I take a deep breath in, then out. "Move." I say, maybe a little too harshly, so I add a, "please," to the end. Theo stands slightly taller as he steps to the side, giving me room to walk by. I take the chance to pass him, but before I am out of reach completely, he grips my arm at the elbow. He isn't done with me yet, he wants to tell me something else.

But I don't let him.

By the time he opens his mouth, I have him pushed up against the wall, my forearm on his throat. He stares at me in shock, eyes wide as he claws at my arm. I don't let him go.

"Listen to me closely, Theo." I hiss as I press on his neck, listening to his breathing strain. "I don't care what your intentions are." My voice is low, quiet. He closes his eyes, turning away. I fight the smile creeping onto my face, staying neutral. "I won't get in the way of your little hero act, alright?" I surprise myself with how my voice sounds, it doesn't sound like me. I am not usually confident like this... yet this time I might even sound cocky. I study his expression. "I know what you are. You can play the good guy all you want, I won't tell anyone your little secret. But just keep in mind," I pause, mostly for dramatic effect, "I know something that you don't want them to know."
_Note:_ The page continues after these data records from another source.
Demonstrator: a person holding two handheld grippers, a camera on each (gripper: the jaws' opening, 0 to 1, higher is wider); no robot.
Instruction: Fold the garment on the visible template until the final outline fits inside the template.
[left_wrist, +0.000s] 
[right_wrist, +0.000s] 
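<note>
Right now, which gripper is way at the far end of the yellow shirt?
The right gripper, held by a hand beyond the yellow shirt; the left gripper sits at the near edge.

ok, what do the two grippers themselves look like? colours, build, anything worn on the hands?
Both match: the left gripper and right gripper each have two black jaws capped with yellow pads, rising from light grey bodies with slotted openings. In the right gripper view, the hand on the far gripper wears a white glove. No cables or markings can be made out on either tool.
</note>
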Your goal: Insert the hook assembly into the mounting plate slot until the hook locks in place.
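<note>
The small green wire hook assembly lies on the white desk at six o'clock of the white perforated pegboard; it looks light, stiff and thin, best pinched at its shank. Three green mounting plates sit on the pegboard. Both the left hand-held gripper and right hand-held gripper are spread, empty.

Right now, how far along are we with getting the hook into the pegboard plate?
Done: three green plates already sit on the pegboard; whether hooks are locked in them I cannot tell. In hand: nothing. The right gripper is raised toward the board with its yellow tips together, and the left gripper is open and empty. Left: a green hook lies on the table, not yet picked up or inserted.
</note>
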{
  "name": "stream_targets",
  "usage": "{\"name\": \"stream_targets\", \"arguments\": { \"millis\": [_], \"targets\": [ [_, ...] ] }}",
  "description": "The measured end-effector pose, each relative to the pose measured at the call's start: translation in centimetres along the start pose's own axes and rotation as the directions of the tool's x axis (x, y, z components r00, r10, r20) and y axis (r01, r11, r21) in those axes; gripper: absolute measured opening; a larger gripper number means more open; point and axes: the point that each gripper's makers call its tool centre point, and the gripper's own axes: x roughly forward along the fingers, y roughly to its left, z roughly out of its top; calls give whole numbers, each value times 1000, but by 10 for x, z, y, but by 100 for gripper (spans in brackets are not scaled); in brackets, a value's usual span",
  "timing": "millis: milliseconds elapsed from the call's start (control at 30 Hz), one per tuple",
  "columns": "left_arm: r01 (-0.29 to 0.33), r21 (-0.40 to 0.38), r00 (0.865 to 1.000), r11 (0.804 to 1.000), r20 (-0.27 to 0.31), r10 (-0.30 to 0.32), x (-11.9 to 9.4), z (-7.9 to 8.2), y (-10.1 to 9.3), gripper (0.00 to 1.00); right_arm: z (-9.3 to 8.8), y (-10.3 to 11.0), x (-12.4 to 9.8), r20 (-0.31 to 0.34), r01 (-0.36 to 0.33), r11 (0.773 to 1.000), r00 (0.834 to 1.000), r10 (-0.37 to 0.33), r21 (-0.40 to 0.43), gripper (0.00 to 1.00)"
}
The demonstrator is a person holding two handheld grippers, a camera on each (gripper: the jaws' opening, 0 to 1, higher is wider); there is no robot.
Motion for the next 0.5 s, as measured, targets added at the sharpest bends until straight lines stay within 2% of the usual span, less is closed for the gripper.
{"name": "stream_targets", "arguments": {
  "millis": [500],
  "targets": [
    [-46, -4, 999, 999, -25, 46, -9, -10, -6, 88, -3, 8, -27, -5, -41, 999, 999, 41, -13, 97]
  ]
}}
I push down harder on his throat, relishing in the pain on his face. "I know the real reason you're here, Theo, and you and I both know it isn't because of Scott."

I let him go, watching as his hands shoot up to his neck. He begins to cough, his face nearly turning purple. I look down at him, adrenaline rushing through my veins. "See you in history." I say, finally hearing the warning bell. I walk inside the school, not taking a second look back at him.

The halls are still packed with students late for class, Scott's pack being one of them. And I almost turn around right then and there. The only reason I don't, is because I see Malia standing off to the side. She has her books clutched closely to her chest, as if she's worried someone might try to steal them from her. She meets my gaze and gives me a slight nod, as if to say 'it's okay.'

The group is standing beside Scott's locker, in front of mine. And then as if sensing me approach, which they probably did, they stop their conversation.

I feel their eyes on and off me as I open my locker.

I can feel the uncertainty radiating from them. By now, Scott has definitely told them about Donovan, and judging by how they are eyeing me, he probably didn't tell them the whole truth. They are all loyal to Scott, not me - save for Malia. She is the only one amongst them that won't judge me for taking someone's life; just like she didn't judge me when I told her about Void in Eichen House.

But the rest of them... they will believe any word that comes out of his mouth.

I'm totally and unbelievably screwed.